■ WHAT TO PRODUCE: Each line must appear in the answer exactly as it does in the data.
***** DATA SECTION
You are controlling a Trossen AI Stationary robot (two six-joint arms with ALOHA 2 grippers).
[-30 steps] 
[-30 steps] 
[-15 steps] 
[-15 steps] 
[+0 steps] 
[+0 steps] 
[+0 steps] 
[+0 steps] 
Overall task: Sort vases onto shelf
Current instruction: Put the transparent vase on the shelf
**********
■ WRITTEN ANSWER:
You are controlling a Trossen AI Stationary robot (two six-joint arms with ALOHA 2 grippers).
[-30 steps] 
[-30 steps] 
[-15 steps] 
[-15 steps] 
[+0 steps] 
[+0 steps] 
[+0 steps] 
[+0 steps] 
Overall task: Sort vases onto shelf
Current instruction: Put the transparent vase on the shelf

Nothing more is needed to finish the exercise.